Yesterday, Harvard Law Professor Alan Dershowitz appeared in a panel on CNN arguing a point that caused other participants to turn red with anger. I think I saw smoke coming out of their ears. His argument was that no President can be legally accused of obstructing justice as long as he is exercising his constitutional authority. And remember, the breadth of that authority is immense. But pay attention to the modifier “legally”. There is a big difference between what is legal and defensible in a court of law and what is morally right and defensible in the court of public opinion.
According to Prof. Dershowitz, Trump can summarily fire anyone in the executive branch, except the Vice President and employees protected by civil service regulations. He can do this for any reason or indeed for no particular reason. He can order the Justice Department or the FBI to terminate any investigation, criminal or not, regardless of who is the subject. The so-called independence of the Justice Department is custom, not law. He can pardon anyone, before or after their conviction. He can even pardon himself, though not where an impeachment is involved. No one can gainsay any of these decisions. They are not reviewable by any court or by Congress. Moreover, the President is totally immune from civil liability for any of his official acts, though impeachment can remove this protection.
This pokes a gaping hole in most of the overheated rhetoric by his Democratic opponents. There is nothing currently in the public domain that would indicate legal jeopardy for President Trump. But these are early days and the establishment of a special counsel is ominous. And of course there are limits to Presidential immunity. The President cannot commit criminal acts, destroy evidence in a case under investigation, lie under oath or suborn perjury. He must submit materials demanded under subpoena by a legal authority. But he can quite legally halt any federal case in its tracks and raise his middle finger to his opponents.
This may appear to transform the President into a virtual dictator, but there are two resources available to restrain him. Article 2, Section 4 of the Constitution provides for involuntary removal by impeachment. The legal basis for impeachment is whatever Congress says it is. So it can consist of ordinary criminal activity or such indefinable offenses as “failure to execute authority” or “unbecoming conduct.” Essentially Congress can simply use this authority to say, “Begone, scoundrel! We have no further use for you.” This isn’t easy, requiring a two-thirds super-majority of the Senate. There have been four serious attempts to remove a President in this manner and all failed, though Nixon did leave voluntarily when the outcome was inevitable.

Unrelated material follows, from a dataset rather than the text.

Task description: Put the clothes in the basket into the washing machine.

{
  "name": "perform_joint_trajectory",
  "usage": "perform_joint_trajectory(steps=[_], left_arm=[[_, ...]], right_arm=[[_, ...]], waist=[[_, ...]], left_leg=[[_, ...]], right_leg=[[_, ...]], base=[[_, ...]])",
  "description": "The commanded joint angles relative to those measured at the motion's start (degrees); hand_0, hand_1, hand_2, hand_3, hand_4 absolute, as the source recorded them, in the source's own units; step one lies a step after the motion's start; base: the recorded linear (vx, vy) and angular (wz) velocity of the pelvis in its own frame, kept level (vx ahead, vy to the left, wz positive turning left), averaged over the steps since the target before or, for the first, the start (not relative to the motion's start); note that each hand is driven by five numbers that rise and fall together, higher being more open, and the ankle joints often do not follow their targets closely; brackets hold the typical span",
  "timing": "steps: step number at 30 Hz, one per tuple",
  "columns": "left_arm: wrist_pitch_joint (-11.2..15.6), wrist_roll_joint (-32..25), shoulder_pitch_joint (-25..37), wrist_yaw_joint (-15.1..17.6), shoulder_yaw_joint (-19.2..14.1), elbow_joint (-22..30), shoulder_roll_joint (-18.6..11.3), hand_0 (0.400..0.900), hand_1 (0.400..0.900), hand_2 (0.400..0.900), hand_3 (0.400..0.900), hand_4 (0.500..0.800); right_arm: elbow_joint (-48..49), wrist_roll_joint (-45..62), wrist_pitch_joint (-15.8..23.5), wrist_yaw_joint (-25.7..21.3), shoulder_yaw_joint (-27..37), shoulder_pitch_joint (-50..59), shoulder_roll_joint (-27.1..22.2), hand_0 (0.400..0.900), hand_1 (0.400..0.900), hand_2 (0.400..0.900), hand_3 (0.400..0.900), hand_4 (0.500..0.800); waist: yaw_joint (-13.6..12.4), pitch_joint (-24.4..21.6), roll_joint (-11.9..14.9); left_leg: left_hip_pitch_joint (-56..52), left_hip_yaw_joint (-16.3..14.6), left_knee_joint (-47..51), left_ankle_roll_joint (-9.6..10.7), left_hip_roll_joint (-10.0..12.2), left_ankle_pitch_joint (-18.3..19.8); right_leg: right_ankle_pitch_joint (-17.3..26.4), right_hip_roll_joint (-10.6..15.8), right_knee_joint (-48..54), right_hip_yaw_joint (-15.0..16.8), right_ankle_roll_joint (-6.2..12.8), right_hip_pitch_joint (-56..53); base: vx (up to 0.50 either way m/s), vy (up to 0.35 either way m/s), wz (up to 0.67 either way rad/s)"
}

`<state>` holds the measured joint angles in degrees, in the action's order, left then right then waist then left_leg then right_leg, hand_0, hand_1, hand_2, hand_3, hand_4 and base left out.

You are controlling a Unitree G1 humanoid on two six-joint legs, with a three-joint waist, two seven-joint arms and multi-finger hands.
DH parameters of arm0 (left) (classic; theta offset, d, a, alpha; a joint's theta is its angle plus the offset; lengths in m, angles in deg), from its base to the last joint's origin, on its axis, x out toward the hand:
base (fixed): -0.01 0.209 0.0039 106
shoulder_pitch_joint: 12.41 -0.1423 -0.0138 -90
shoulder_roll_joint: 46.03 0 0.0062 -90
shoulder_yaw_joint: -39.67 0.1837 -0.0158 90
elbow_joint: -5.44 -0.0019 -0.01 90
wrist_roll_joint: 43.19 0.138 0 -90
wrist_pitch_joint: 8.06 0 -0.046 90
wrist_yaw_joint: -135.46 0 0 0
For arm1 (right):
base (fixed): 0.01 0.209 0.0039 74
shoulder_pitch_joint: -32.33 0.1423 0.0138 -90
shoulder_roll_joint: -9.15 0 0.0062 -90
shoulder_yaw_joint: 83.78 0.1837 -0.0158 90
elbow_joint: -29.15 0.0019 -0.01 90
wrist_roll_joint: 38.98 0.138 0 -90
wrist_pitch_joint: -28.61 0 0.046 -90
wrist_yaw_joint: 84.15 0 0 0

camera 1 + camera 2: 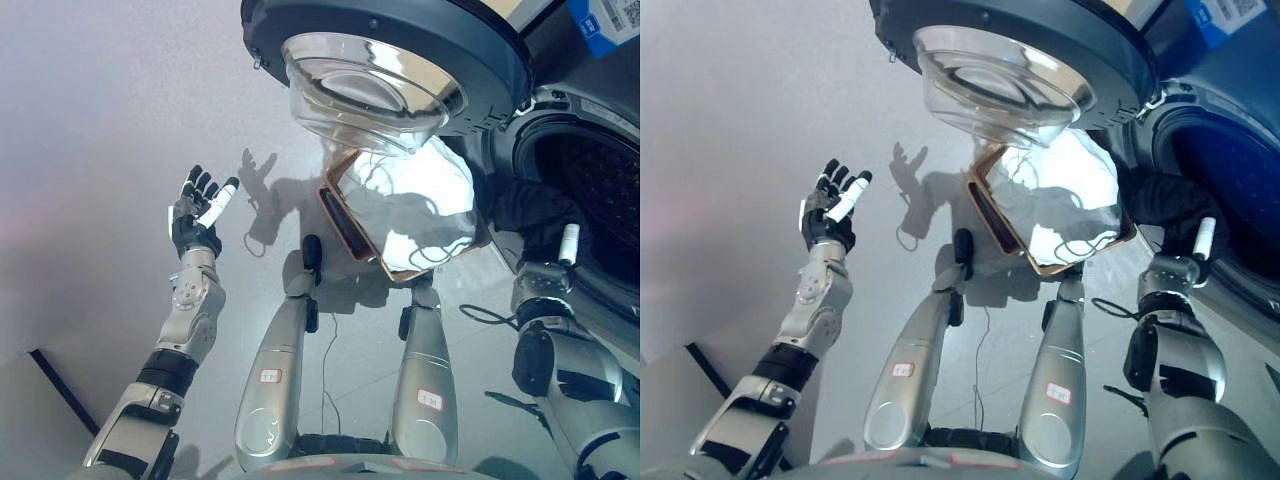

The second resource arises from the 25th Amendment to the Constitution. The President can exercise rights under this amendment to relinquish his office voluntarily whenever he feels unable to fulfill his responsibilities. This is a temporary measure until such time as he issues a revocation. Ronald Reagan and George W. Bush employed this mechanism when they required temporary hospitalization. No President under assault by political opponents would be likely to use it. But there is another part of this amendment that permits either a majority of his cabinet or even some ad hoc group established by Congress to force a President to give up his powers, presumably though not necessarily due to disability. This might be called the Fruitcake Provision, and it seems germane to at least some of Trump’s more imaginative opponents. It has never been tried and it is unclear whether any such attempt would survive judicial review.
This is our system, as explained by one of the country’s foremost constitutional scholars. So, TV commentators, self-appointed legal experts and the like can fuss and fume but that changes reality not one whit. I don’t much like this aspect myself but I can’t conceive an alternative that wouldn’t be subject to its own serious drawbacks.